# TASK TO CARRY OUT
Each line from the top of the listing through the one holding "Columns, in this" should be restated word for word, with nothing added and no pictures.

# INPUT DATA
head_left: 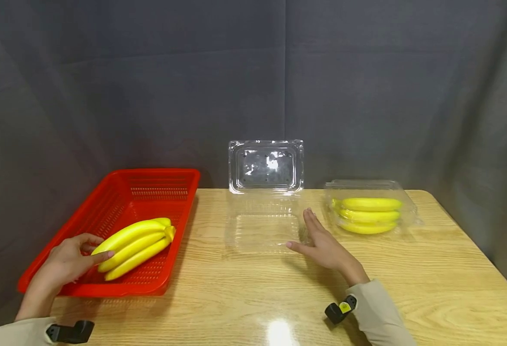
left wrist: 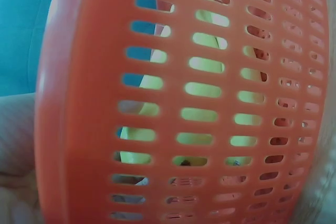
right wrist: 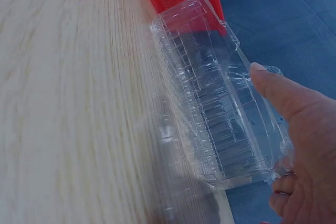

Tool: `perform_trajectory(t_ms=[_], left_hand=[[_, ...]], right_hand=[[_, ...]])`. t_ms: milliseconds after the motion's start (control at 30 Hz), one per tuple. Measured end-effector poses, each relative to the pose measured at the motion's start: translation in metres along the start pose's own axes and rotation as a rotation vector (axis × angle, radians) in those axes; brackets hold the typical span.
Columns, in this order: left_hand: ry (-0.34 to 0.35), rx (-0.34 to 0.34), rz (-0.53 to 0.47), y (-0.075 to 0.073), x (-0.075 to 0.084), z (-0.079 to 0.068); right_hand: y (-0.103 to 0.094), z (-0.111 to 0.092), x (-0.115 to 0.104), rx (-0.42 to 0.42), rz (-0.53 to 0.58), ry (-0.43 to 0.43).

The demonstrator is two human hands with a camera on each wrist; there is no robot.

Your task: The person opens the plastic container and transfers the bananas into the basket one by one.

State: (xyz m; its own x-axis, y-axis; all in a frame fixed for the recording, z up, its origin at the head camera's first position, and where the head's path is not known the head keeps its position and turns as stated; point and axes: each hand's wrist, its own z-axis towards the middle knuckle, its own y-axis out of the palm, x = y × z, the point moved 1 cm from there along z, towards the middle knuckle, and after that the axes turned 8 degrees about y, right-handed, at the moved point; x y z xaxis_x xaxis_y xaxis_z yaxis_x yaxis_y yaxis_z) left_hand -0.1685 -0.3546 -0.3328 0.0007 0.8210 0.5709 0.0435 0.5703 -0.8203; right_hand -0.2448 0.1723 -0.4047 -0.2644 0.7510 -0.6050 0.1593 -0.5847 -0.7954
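A bunch of yellow bananas [head_left: 134,245] lies in the red basket [head_left: 182,250], its stem end to the right. My left hand [head_left: 69,259] holds the bunch by its left end, thumb on the near side and fingers on the far side. In the left wrist view the basket wall [left wrist: 94,103] hides most of this grip. A clear plastic clamshell box [head_left: 264,230] stands mid-table with its lid [head_left: 266,166] raised. My right hand [head_left: 329,247] is at the box's front right corner, thumb spread from its straight fingers; whether it touches the box I cannot tell.
To the right stands a closed clear box [head_left: 404,211] with another bunch of bananas [head_left: 368,216] inside. Everything rests on a wooden table [head_left: 219,293], and a dark cloth [head_left: 253,86] hangs behind its back edge.
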Motion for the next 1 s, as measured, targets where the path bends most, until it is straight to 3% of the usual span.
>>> perform_trajectory(t_ms=[733,1000], left_hand=[[0.028,-0.005,0.105,-0.005,0.006,0.001],[0.063,0.028,0.183,-0.008,0.008,0.000]], right_hand=[[0.004,0.009,-0.002,0.004,-0.024,-0.001],[-0.002,0.006,-0.005,0.009,-0.031,-0.009]])
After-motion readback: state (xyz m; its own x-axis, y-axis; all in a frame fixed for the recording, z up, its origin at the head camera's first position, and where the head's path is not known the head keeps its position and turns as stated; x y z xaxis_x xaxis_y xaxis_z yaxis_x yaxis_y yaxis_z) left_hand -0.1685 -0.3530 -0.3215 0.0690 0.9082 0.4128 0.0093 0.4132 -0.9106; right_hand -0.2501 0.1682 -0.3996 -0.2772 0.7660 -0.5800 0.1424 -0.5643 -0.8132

# EXERCISE ANSWER
head_left: 
left wrist: 
right wrist: 

Tool: `perform_trajectory(t_ms=[_], left_hand=[[_, ...]], right_hand=[[_, ...]])`. t_ms: milliseconds after the motion's start (control at 30 Hz), one per tuple. Measured end-effector poses, each relative to the pose measured at the motion's start: translation in metres along the start pose's own axes and rotation as a rotation vector (axis × angle, radians) in those axes; brackets hold the typical span.
Columns, in this order: left_hand: ry (-0.34 to 0.35), rx (-0.34 to 0.34), rz (-0.53 to 0.47), y (-0.075 to 0.073), x (-0.075 to 0.084), z (-0.079 to 0.068); right_hand: y (-0.103 to 0.094), z (-0.111 to 0.092), x (-0.115 to 0.104), rx (-0.42 to 0.42), rz (-0.53 to 0.58), ry (-0.43 to 0.43).

Nothing further belongs to this answer.